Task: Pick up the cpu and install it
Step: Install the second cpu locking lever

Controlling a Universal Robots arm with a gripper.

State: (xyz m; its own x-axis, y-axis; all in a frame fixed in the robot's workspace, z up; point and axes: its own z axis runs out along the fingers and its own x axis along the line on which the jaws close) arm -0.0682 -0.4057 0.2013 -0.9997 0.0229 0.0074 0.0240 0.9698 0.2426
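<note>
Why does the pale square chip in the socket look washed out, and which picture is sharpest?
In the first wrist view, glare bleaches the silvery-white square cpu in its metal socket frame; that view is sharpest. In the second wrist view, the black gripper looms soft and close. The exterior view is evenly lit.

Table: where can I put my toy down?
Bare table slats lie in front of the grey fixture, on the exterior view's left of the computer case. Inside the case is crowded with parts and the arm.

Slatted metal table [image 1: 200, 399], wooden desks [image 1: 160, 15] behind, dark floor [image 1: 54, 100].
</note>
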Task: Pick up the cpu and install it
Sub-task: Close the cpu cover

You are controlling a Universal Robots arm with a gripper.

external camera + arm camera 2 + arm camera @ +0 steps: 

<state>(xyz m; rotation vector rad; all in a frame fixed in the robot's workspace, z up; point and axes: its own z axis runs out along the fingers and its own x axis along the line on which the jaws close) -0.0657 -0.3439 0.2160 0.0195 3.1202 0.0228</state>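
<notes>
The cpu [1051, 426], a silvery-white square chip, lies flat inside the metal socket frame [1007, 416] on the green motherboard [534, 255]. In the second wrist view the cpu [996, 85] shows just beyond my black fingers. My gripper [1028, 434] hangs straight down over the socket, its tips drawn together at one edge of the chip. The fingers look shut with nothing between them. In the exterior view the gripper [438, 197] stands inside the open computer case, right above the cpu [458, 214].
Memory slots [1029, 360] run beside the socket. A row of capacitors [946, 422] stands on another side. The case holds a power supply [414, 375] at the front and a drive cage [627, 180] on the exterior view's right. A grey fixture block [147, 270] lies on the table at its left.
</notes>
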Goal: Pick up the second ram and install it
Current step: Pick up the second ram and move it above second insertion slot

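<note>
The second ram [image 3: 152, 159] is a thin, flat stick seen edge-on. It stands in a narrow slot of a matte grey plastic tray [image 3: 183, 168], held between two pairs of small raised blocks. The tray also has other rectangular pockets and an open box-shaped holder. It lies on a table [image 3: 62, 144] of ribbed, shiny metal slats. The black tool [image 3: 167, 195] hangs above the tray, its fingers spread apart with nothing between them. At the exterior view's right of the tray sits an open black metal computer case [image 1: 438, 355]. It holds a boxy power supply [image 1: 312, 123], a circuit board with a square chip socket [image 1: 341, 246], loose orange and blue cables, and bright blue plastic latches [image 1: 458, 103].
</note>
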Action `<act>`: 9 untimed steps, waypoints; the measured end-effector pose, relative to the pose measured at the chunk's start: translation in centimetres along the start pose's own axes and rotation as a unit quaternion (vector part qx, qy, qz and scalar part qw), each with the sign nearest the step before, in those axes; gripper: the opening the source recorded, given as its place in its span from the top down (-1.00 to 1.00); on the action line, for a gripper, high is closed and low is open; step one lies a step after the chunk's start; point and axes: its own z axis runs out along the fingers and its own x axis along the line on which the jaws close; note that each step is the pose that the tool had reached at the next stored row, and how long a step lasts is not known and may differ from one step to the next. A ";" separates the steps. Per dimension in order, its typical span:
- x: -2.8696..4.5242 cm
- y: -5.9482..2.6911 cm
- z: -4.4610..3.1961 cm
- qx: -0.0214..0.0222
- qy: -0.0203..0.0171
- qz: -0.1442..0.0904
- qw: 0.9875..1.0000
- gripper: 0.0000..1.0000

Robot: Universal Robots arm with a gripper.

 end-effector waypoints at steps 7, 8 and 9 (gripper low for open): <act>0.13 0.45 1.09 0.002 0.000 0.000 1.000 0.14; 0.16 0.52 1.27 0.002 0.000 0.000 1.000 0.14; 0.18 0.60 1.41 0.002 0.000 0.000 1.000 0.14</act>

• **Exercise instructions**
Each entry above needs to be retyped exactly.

• **Answer for this exercise**
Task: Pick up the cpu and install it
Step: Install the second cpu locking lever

Controlling a Universal Robots arm with a gripper.

State: (xyz m; its own x-axis, y-axis; all in a frame fixed in the robot's workspace, z up; point and axes: its own z axis runs out along the fingers and its own x axis along the line on which the jaws close) arm -0.0682 -0.4057 0.2013 -0.9997 0.0229 0.0074 0.0240 0.9698 0.2426
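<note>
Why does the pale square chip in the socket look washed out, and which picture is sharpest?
In the first wrist view, glare bleaches the silvery-white square cpu in its metal socket frame; that view is sharpest. In the second wrist view, the black gripper looms soft and close. The exterior view is evenly lit.

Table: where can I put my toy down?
Bare table slats lie in front of the grey fixture, on the exterior view's left of the computer case. Inside the case is crowded with parts and the arm.

Slatted metal table [image 1: 200, 399], wooden desks [image 1: 160, 15] behind, dark floor [image 1: 54, 100].
</note>
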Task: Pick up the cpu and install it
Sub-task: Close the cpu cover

You are controlling a Universal Robots arm with a gripper.

external camera + arm camera 2 + arm camera @ +0 steps: 

<state>(xyz m; rotation vector rad; all in a frame fixed in the robot's workspace, z up; point and axes: its own z axis runs out along the fingers and its own x axis along the line on which the jaws close) -0.0657 -0.3439 0.2160 0.0195 3.1202 0.0228</state>
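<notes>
The cpu [1051, 426], a silvery-white square chip, lies flat inside the metal socket frame [1007, 416] on the green motherboard [534, 255]. In the second wrist view the cpu [996, 85] shows just beyond my black fingers. My gripper [1028, 434] hangs straight down over the socket, its tips drawn together at one edge of the chip. The fingers look shut with nothing between them. In the exterior view the gripper [438, 197] stands inside the open computer case, right above the cpu [458, 214].
Memory slots [1029, 360] run beside the socket. A row of capacitors [946, 422] stands on another side. The case holds a power supply [414, 375] at the front and a drive cage [627, 180] on the exterior view's right. A grey fixture block [147, 270] lies on the table at its left.
</notes>
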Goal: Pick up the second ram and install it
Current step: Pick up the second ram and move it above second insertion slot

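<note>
The second ram [image 3: 152, 159] is a thin, flat stick seen edge-on. It stands in a narrow slot of a matte grey plastic tray [image 3: 183, 168], held between two pairs of small raised blocks. The tray also has other rectangular pockets and an open box-shaped holder. It lies on a table [image 3: 62, 144] of ribbed, shiny metal slats. The black tool [image 3: 167, 195] hangs above the tray, its fingers spread apart with nothing between them. At the exterior view's right of the tray sits an open black metal computer case [image 1: 438, 355]. It holds a boxy power supply [image 1: 312, 123], a circuit board with a square chip socket [image 1: 341, 246], loose orange and blue cables, and bright blue plastic latches [image 1: 458, 103].
</note>
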Action `<act>`: 9 untimed steps, waypoints; the measured end-effector pose, relative to the pose measured at the chunk's start: translation in centimetres along the start pose's own axes and rotation as a unit quaternion (vector part qx, qy, qz and scalar part qw), each with the sign nearest the step before, in those axes; gripper: the opening the source recorded, given as its place in its span from the top down (-1.00 to 1.00); on the action line, for a gripper, high is closed and low is open; step one lies a step after the chunk's start; point and axes: its own z axis runs out along the fingers and its own x axis along the line on which the jaws close; note that each step is the pose that the tool had reached at the next stored row, and how long a step lasts is not known and may differ from one step to the next. A ";" separates the steps. Per dimension in order, its typical span:
- x: -2.8696..4.5242 cm
- y: -5.9482..2.6911 cm
- z: -4.4610..3.1961 cm
- qx: -0.0214..0.0222
- qy: -0.0203..0.0171
- qz: -0.1442..0.0904
- qw: 0.9875..1.0000
- gripper: 0.0000..1.0000

Robot: Universal Robots arm with a gripper.

 end-effector waypoints at steps 7, 8 and 9 (gripper low for open): <act>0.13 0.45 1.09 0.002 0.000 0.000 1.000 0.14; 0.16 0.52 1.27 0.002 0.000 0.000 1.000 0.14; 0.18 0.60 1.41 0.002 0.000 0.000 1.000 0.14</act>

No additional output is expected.